Owens v. Palos Verdes Monaco (1983) 142 Cal.App.3d 855, 872 [191 Cal.Rptr. 381] (citing with approval Olivet v. Frischling (1980) 104 Cal.App.3d 831, 838 [164 Cal.Rptr. 87]), “. . . it is accepted, at least in *524California, that an action for conspiracy to induce a breach of contract will in fact lie against a party to the agreement. . . .” Petition for hearing denied October 10, 1983.
Owens v. Foundation for Ocean Research (1980) 107 Cal.App.3d 179, 185 [165 Cal.Rptr. 571], “An action for civil conspiracy to induce breach of contract will lie against a party to the contract. . . .” Petition for hearing denied August 27, 1980.
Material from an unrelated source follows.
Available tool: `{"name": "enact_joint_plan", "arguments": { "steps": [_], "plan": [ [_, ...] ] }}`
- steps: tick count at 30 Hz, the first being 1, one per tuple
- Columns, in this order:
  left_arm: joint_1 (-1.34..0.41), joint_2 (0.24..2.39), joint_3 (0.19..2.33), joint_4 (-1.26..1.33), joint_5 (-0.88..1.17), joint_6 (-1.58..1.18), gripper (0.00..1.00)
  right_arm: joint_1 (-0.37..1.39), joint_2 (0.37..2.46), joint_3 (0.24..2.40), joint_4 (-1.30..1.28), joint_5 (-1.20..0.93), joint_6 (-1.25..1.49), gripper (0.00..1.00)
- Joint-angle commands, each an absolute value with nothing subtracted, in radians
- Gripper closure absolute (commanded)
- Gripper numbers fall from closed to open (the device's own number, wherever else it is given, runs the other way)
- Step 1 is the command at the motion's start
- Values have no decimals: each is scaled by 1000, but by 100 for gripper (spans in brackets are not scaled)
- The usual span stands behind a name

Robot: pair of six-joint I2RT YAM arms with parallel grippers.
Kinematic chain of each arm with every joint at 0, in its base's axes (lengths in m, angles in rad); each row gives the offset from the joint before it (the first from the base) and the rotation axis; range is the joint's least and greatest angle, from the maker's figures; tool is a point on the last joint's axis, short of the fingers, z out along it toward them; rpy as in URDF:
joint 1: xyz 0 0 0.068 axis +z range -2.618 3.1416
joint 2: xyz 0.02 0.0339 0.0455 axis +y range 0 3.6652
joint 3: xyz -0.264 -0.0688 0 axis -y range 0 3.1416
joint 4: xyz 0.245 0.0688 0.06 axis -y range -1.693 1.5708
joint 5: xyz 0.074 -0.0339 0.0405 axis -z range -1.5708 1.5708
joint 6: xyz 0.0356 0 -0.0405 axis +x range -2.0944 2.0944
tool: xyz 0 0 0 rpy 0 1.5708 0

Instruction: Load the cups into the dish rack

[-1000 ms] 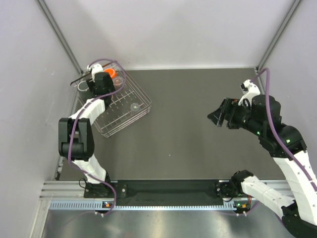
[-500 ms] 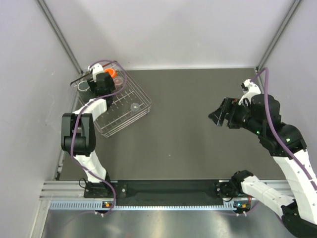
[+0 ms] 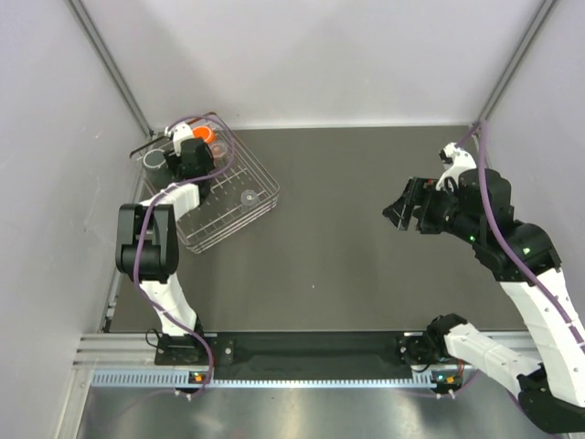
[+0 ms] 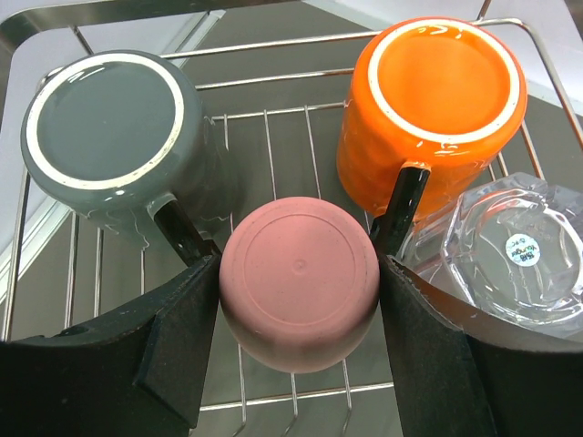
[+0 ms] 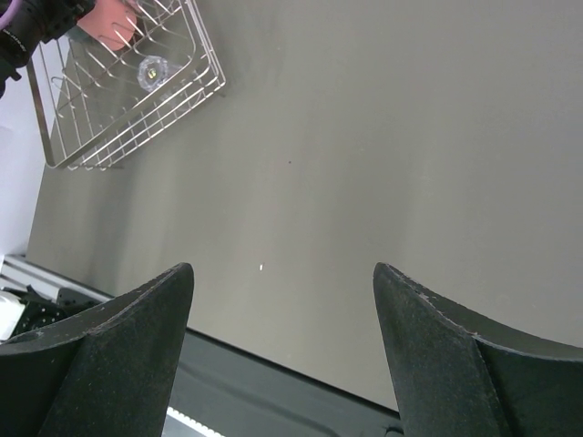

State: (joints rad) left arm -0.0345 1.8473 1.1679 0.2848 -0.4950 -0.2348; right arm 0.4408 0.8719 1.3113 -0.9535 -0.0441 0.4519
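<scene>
My left gripper [image 4: 299, 300] is shut on a pink cup [image 4: 299, 278], held upside down over the grid bottom of the silver wire dish rack [image 4: 91, 11]. In the rack, all upside down, stand a dark grey cup [image 4: 109, 127] at back left, the orange mug [image 4: 437, 100] at back right, and a clear tumbler [image 4: 515, 250] to the right. From above, the left gripper [image 3: 195, 163] is at the rack's [image 3: 215, 233] far corner, between the grey cup [image 3: 155, 161] and the orange mug [image 3: 202, 134]. Another clear tumbler [image 3: 249, 196] sits mid-rack. My right gripper [image 3: 402, 212] is open and empty above the table.
The rack [image 5: 118, 137] sits at the table's far left, close to the left wall. The right gripper [image 5: 282, 300] hangs over bare dark tabletop at the right. The arm bases and a metal rail run along the near edge.
My left gripper has shifted slightly toward the rack's middle with the pink cup in it. The right arm has barely moved.
</scene>
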Motion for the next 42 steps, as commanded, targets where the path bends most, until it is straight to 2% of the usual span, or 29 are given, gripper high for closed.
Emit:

In none of the foregoing cases was a single justice’s vote cast for granting a hearing or review except my lone vote to grant in Owens v. Palos Verdes Monaco, supra. I find it difficult to justify permitting Courts of Appeal to prescribe the law on this subject for more than a decade and now to abruptly change the law merely to insulate some conspirators—here a contracting party—from liability.
I would affirm the judgment of the Court of Appeal.
Respondent’s petitions for a rehearing were denied June 23, 1994. Mosk, J., was of the opinion that the petitions should be granted.

There are other cases reaching the same conclusion, with no petition being made to this court, e.g., California Auto Court Assn. v. Cohn (1950) 98 Cal.App.2d 145, 156 [219 P.2d 511]:“. . . it is apparent that the plaintiff is not confined to an action ex contractu against the party with whom he contracted.” Also James v. Herbert (1957) 149 Cal.App.2d 741 [309 P.2d 91].